Today I was looking over the program and participant list for an upcoming international conference. It's not a huge conference, as it is somewhat specialized, but there will likely be between 70-100 participants.
Here are the current data for this conference:
participants: 75% male, 25% female
invited speakers: 95% male, 5% female
conference organizers: 100% male
The imbalance in invited speakers would be annoying in any case, but the organization sponsoring this conference sent out an announcement saying that it particularly encourages the participation of women and underrepresented groups. I think that must mean that we are encouraged to go to this conference and sit and watch how science is really done; i.e., by men. There happen to be women doing interesting and significant work on the topic that is the focus of the conference, so it is actually really amazing that the organizers didn't invite more.
I don't believe that the organizers deliberately excluded women. That is, I don't think they sat in a room and said to each other "Let's not invite many women to give talks", but I think that they must -- to a man -- not think of women as doing interesting or significant research, at least not with the same level of prestige and rigor as men.
14 years ago
19 comments:
You should be more careful, and restrict your desired percentage not to 25% (the participation) but the fraction of participants who are faculty (or hotshot postdocs).
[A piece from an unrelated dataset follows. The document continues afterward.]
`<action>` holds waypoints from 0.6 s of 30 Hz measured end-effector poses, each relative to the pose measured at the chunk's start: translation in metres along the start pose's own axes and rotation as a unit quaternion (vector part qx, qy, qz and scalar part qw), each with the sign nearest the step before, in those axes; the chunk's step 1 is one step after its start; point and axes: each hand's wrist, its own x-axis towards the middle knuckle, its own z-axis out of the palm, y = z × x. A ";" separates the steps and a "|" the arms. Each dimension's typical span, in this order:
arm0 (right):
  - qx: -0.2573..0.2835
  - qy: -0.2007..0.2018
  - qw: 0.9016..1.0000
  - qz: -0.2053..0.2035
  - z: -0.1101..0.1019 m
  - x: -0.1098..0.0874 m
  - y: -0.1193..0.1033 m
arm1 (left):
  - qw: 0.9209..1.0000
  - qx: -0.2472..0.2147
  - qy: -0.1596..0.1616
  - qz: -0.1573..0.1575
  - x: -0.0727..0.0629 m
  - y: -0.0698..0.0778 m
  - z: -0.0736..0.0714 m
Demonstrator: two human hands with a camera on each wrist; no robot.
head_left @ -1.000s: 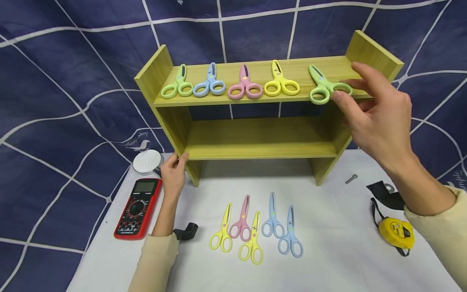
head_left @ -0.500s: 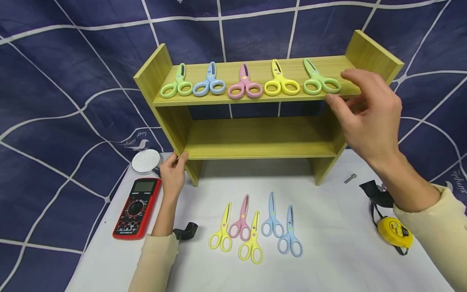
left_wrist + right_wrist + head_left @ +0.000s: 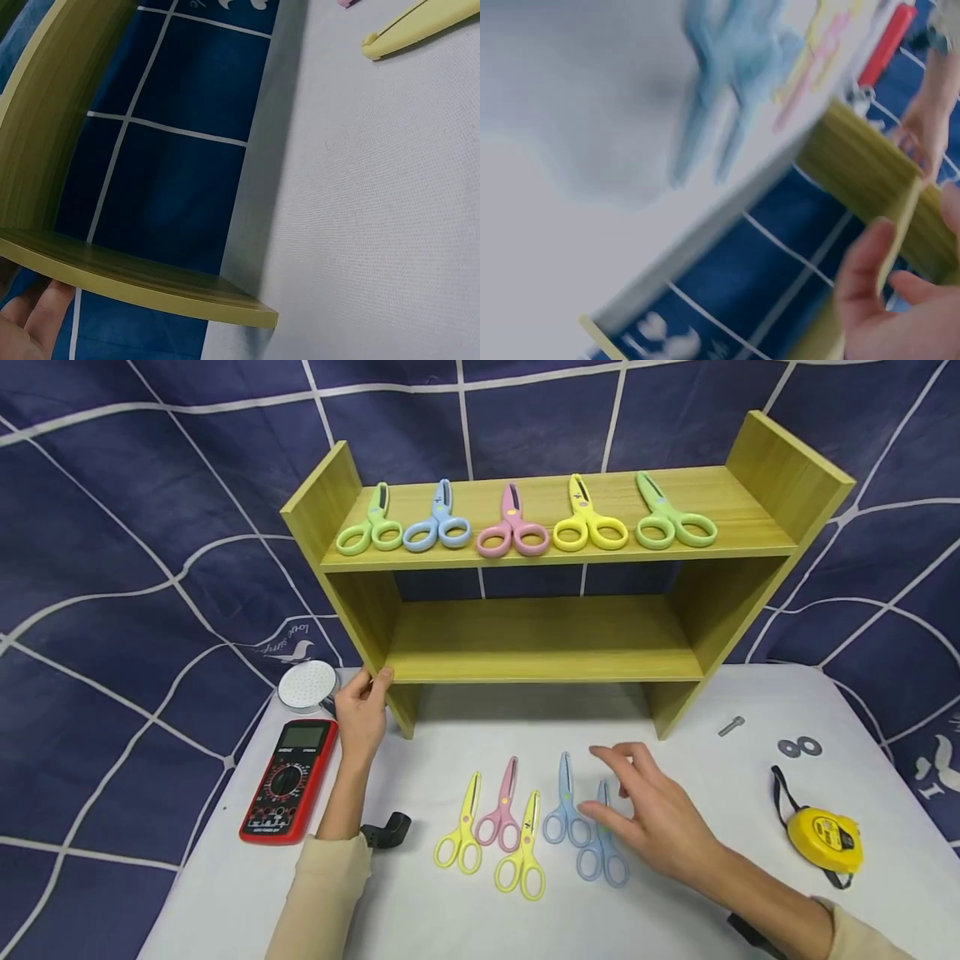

Grad students don't count.
I don't believe that the organizers deliberately excluded women.
No, of course they didn't. They included a statement in their materials saying that they "encouraged participation" by women and minorities, and then they figured they were done. Now if the women and minorities don't show up, well, that's not the organizers' problem, is it? After all, what more could they possibly have done?
*sigh*
I'm not sure why grad students shouldn't count. I wouldn't be surprised if the percentage of female faculty and post docs in the field was actually underrepresentative of the field as a whole. Female grad students are less likely than older women to have family and other obligations that might prevent them from attending - at least at conferences I've been to, many invited speakers fly in for only part of the conference to give their talks.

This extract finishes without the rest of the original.